While President Obama had hoped his pitch to a joint session of Congress to pass healthcare reform would resonate with lawmakers, it was instead the shouted “you lie” outburst by Rep. Joe Wilson (R-SC) that appears to have galvanized supporters on both ends of the political spectrum in a way that more modest speech has yet to achieve.

Though a sharply divided House of Representatives voted to express displeasure with Wilson and his clear breach of protocol, there is reason to fear a less obvious outcome of Wilson’s gambit: the weakening of civil discourse in general, and as a means to facilitate debate in particular. Shouting quite clearly gains people’s attention; we now know that when accompanied by coarseness a mere elevation of one’s speech volume can spawn a repeated, lasting echo. It is not the shouting that hurts, we may learn; it is the echo that causes lasting harm.

The recurring memory of an incident from my junior high school days illustrates my point. There we were, my fellow seventh graders and I, riding for the first time on a school bus that would take us to a neighboring town and away from the small elementary school we’d inhabited for the past seven years. The bus route, typical of a rural community, wound up one country road and down another, picking up farm kids who had to pass a gauntlet of us villagers — we, the more privileged, whose parents could afford to live in town and were not consigned to a life of back-breaking planting and harvesting. At one stop, a home, more of a shanty actually, stood none too sturdily, its grimy windows covered in sackcloth, a smelly kerosene stove sending acrid odors skyward.

From the home’s doorway emerged a young girl, I’ll call her Iris, carrying a weather-beaten purse and a paper bag, presumably holding her lunch. As she approached the bus, a tittering erupted amongst us villagers who had spent our elementary school career with Iris as a classmate. We knew her secret: she smelled badly.

As Iris boarded the bus, we — I — looked elsewhere.
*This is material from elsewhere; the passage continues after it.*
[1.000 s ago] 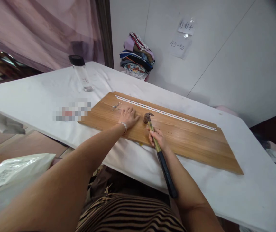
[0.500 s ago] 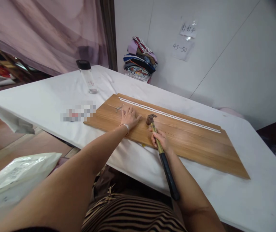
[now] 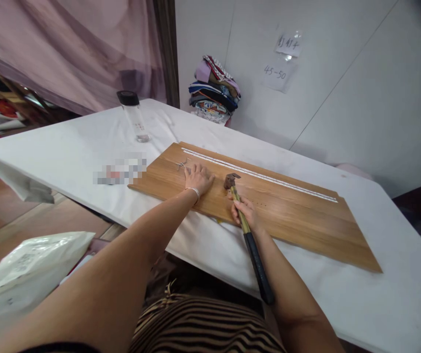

Fortunately a seat in the front row directly behind the driver was open and Iris quickly slumped into it, the bus doors closed and off we went trundling down yet another country lane.

Even today I suppose I could make a fairly convincing argument that my behavior on the school bus was nothing more than childhood immaturity, much like Joe Wilson has explained that his shout of “you lie” while President Obama was addressing Congress was because he “got caught up in the moment.”

Lapses of civility can occur for very good reasons — shouting out a warning that there’s a fire in the building counts as one — but when they don’t, when we’re just plain wrong in what we said or how we behaved, there’s only one appropriate course of action: make prompt amends just as Congressman Wilson did.

For some, leaving the matter to an apology will be enough; in the case of Joe Wilson, it’s politics that made him do it, some will say, a desire for an “ah ha” moment that would galvanize support for a conservative backlash against the president’s policies.

As I recall, I felt thusly comforted sitting among my childhood friends on the school bus, whispering and holding our noses closed.